WHAT TO DO — Retyping the entire listing exactly is the task.
--- COLLECTED DATA ---
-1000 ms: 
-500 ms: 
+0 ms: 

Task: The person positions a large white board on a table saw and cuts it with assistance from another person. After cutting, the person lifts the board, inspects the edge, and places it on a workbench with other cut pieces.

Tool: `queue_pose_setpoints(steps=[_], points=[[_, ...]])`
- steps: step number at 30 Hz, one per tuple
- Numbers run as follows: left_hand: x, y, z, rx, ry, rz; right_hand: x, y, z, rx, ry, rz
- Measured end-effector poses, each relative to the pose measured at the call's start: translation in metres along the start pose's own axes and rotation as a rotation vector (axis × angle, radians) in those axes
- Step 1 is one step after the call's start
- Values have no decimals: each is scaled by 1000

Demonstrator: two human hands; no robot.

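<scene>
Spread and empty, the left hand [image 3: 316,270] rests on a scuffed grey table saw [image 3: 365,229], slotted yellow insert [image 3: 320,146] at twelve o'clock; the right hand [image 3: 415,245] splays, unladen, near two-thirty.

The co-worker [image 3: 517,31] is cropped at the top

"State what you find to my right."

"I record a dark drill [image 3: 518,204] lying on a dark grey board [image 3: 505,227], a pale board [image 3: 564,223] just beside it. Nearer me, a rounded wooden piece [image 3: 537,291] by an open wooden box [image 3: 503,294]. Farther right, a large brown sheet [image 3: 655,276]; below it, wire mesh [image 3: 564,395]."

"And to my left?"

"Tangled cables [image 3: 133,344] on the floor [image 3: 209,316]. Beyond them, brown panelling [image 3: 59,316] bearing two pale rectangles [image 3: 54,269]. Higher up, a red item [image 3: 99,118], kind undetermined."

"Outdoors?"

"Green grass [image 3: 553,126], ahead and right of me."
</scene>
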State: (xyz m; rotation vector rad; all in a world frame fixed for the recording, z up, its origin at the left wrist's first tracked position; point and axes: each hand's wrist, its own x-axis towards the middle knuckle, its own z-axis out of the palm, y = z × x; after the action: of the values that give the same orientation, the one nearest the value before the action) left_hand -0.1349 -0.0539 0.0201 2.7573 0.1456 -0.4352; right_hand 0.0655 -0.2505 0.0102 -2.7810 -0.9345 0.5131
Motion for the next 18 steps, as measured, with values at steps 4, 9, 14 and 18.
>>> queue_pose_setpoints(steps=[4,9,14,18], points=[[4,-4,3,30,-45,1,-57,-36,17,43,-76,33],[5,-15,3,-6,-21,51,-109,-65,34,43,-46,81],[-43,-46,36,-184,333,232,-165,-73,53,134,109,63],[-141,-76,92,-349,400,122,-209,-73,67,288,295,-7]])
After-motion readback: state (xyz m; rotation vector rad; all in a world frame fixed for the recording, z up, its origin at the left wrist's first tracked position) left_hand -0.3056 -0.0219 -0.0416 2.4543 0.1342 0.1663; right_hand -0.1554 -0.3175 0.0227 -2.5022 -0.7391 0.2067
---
SOLUTION —
-1000 ms: 
-500 ms: 
+0 ms: 

Task: The person positions a large white board on a table saw and cuts it with assistance from another person. After cutting, the person lifts the board, inspects the edge, and places it on a workbench with other cut pieces.

Tool: `queue_pose_setpoints(steps=[_], points=[[_, ...]])`
- steps: step number at 30 Hz, one per tuple
- Numbers run as follows: left_hand: x, y, z, rx, ry, rz; right_hand: x, y, z, rx, ry, rz
- Measured end-effector poses, each relative to the pose measured at the call's start: translation in metres along the start pose's own axes and rotation as a rotation vector (axis × angle, radians) in those axes
- Step 1 is one step after the call's start
- Values have no decimals: each is scaled by 1000

Demonstrator: two human hands; no robot.

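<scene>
Spread and empty, the left hand [image 3: 316,270] rests on a scuffed grey table saw [image 3: 365,229], slotted yellow insert [image 3: 320,146] at twelve o'clock; the right hand [image 3: 415,245] splays, unladen, near two-thirty.

The co-worker [image 3: 517,31] is cropped at the top

"State what you find to my right."

"I record a dark drill [image 3: 518,204] lying on a dark grey board [image 3: 505,227], a pale board [image 3: 564,223] just beside it. Nearer me, a rounded wooden piece [image 3: 537,291] by an open wooden box [image 3: 503,294]. Farther right, a large brown sheet [image 3: 655,276]; below it, wire mesh [image 3: 564,395]."

"And to my left?"

"Tangled cables [image 3: 133,344] on the floor [image 3: 209,316]. Beyond them, brown panelling [image 3: 59,316] bearing two pale rectangles [image 3: 54,269]. Higher up, a red item [image 3: 99,118], kind undetermined."

"Outdoors?"

"Green grass [image 3: 553,126], ahead and right of me."
</scene>
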State: (xyz m; rotation vector rad; all in a world frame fixed for the recording, z up, its origin at the left wrist's first tracked position; point and axes: each hand's wrist, its own x-axis towards the middle knuckle, its own z-axis out of the palm, y = z × x; after the action: of the values that give the same orientation, the one nearest the value before the action) left_hand -0.1349 -0.0539 0.0201 2.7573 0.1456 -0.4352; right_hand 0.0655 -0.2505 0.0102 -2.7810 -0.9345 0.5131
Motion for the next 18 steps, as measured, with values at steps 4, 9, 14 and 18.
>>> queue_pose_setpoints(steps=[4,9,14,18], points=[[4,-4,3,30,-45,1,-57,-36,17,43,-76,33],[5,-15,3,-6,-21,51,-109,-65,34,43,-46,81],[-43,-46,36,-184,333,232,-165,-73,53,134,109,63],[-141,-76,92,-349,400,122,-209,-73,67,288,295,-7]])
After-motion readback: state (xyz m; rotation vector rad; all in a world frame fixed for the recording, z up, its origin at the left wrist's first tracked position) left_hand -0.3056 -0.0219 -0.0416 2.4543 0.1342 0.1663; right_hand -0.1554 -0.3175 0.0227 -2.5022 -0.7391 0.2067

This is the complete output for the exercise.